53 entry daha
  • şimdi artık bilinçdışına bilinçaltı diyenlere bel altı demişler muamelesi yapıyoruz ama zamanında tahteşşuur diyorlarmış. tabii o zaman da bel altı gidiyor olabilirler.

    ruh hastalarının bir çöplük bilinçdışı vardır. kendileri de toplamın, toplumun çöpü, bilinçdışıdırlar.

    duyguların kontrol edilemezlerse kontrol ederler, göründüğün gibi değil, olduğun gibi olursun. seni sen yaratmadın, etkinliğin seçimin sonsuz değil, göbeğinden yeryüzüne ve iç özelliklerine bağlısın.

    bilinçdışının dikkati: neyi nasıl bildiğini bilmeden biliyor olma, etkime, hesaba katmak. çünkü bilinç kesintili, bilinçdışı düz gibi süreklidir.

    nuhun gemisi olarak yüzen beden.
    gemiye aradan atlayan şeytan gibi bilinçdışı arzular. her hayvanın eşdeğeri, iç varlıklarımız. yine de soyunu kurutmayı sonradan başardıklarımız.

    unutmaya çalışmadığımız, benimsediğimiz anları bile unuttuğumuza göre psikanalitik kuramdaki bilinçdışı ayan beyan gerçektir. haydi unutalım gitsin. bilinçdışı algı kısıtının ve/ya işlem sorununun çıktısı mı? bir mükemmel algı, bir süperişlemci beyin bilinçdışından kurtulabilir mi sanmalıydık? yok, bilinçdışı vardır, kaçınılmazdır ve ebedidir. hatta kendini gerekirse kuşaklar aşırı, atlamalı biçimde kanıtlar. genetik geçiş fenotip özellikleri için geçerliyken, bilinçdışı temalar için de geçerli olabilir, genetik geçiş olmuyorsa sosyal sistemler içinden de açıklanabilir.
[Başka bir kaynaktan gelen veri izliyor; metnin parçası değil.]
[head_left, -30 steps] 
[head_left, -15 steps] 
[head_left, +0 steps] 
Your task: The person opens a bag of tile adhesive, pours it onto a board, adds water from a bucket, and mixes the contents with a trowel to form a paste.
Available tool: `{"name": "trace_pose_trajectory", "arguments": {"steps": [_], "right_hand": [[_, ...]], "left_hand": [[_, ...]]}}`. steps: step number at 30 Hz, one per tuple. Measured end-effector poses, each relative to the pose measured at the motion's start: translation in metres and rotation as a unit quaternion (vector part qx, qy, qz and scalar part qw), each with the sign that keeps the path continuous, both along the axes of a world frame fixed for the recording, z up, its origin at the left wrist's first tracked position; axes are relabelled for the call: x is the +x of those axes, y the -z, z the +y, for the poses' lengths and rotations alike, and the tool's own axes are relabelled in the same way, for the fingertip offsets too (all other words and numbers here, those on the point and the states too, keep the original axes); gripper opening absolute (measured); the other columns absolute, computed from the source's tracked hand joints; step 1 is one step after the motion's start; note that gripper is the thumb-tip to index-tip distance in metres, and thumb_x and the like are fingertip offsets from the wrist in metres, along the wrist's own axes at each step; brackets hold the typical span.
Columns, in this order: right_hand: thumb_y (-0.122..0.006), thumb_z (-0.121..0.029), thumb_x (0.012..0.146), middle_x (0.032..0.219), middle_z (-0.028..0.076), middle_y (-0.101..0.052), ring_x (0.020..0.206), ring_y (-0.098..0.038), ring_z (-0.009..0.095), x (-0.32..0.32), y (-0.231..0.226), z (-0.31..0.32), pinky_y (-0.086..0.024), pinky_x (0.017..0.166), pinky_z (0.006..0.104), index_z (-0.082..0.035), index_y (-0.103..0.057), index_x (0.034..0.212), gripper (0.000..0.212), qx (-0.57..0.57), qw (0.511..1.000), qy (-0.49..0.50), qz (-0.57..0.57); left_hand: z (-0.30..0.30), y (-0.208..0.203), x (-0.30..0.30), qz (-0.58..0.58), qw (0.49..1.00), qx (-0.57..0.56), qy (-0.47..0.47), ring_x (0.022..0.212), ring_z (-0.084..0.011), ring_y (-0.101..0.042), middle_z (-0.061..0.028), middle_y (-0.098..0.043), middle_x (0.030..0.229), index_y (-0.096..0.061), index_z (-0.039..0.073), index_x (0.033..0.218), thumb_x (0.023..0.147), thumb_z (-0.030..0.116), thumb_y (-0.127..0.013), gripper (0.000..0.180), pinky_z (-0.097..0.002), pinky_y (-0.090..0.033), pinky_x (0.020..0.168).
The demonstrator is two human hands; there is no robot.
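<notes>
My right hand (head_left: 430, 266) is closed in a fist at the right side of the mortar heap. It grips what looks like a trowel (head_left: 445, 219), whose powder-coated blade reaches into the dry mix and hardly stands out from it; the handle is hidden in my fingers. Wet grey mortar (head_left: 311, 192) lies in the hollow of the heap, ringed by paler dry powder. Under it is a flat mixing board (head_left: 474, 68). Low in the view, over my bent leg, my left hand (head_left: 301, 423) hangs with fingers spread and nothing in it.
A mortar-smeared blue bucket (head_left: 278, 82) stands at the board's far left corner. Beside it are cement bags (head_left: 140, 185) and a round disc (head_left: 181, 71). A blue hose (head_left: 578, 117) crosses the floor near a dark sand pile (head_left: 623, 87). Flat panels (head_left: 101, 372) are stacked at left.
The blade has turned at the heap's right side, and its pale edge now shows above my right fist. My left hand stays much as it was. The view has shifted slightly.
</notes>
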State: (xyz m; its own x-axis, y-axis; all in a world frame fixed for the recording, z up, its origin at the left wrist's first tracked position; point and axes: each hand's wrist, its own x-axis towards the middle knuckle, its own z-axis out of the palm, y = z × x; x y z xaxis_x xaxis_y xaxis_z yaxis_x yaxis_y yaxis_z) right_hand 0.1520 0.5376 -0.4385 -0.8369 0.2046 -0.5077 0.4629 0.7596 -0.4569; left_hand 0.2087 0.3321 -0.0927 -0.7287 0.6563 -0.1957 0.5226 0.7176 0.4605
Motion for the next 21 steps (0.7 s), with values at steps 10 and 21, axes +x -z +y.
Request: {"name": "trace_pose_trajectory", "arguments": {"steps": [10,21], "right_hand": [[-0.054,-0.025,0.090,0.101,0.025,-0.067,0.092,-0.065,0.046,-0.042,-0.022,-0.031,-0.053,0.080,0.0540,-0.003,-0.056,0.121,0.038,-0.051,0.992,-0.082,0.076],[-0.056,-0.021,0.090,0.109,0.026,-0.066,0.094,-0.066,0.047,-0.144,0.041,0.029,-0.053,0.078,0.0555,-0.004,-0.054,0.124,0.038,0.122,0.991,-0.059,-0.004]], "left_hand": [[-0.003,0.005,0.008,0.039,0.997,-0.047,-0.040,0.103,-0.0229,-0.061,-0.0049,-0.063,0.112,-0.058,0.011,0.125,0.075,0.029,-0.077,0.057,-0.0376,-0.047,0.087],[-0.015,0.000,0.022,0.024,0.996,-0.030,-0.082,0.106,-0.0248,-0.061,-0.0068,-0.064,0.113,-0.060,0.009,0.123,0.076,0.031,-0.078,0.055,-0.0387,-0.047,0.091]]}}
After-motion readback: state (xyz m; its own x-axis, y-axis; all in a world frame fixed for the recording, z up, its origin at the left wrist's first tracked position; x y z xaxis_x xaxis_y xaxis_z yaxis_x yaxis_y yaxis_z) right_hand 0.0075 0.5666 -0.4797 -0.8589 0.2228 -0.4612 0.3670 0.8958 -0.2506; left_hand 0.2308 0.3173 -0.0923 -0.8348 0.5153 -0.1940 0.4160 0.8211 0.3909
    bir ilişkide asla tüm kartlar açık olamaz/açılamaz. bu bir içtenlik sorunu değil varlığın karanlık tarafı sorunudur. ilk ipucunu bilinçdışında verir.

    karanlığın keşfi (bu yerine göre bilinçdışıdır, yerine göre iç kötülük, veya denetlenmesi zor güçlerimizdir) bilgeliğe de deliliğe de yol açar. olasıdır. çizgi film ghost busters bununla flört eden, eğlenceliğe dönüştüren, meraklanan bir ürün gözüyle görülebilir. bunları araştırırken ilişkiden, ilişkideki kartlar eller belirsizliğinden uzaklaşmış oluyoruz. kendimize ve evrene dönmüş oluyoruz. bir ilişkiyi doyurucu yaşamanın bir ilkesi açılmaya ve başka bağlar kurmaya izin verme katsayısıdır. neticeye karışmıyoruz, bilemeyiz. her ilişki de her kişi de birer evrendir. çöl gezegeni de olsa bir evrendir.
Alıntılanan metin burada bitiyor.